## TASK OBJECTIVE:
What does the data read, word for word, from the line containing "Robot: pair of" through its final line? Give those lines only.

## RECORDED DATA:
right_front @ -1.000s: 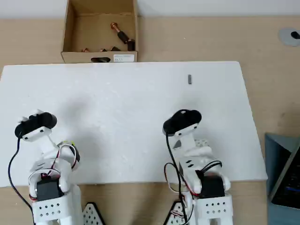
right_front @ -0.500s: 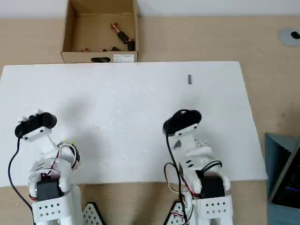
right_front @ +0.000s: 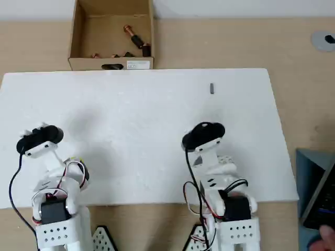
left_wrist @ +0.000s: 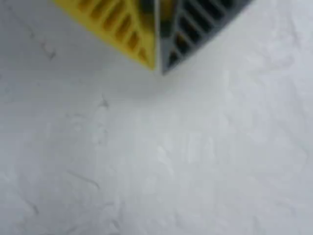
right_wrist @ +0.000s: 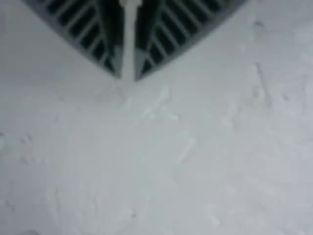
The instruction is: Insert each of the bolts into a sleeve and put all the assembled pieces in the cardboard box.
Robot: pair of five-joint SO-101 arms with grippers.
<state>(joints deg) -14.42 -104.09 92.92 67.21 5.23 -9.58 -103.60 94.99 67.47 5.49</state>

## ANSWER FOR THIS EXERCISE:
Robot: pair of five-joint SO-101 arms with grippers.
<state>(joints deg) -14.42 -104.09 92.92 67.21 5.23 -9.58 -103.60 94.99 67.47 5.49</state>

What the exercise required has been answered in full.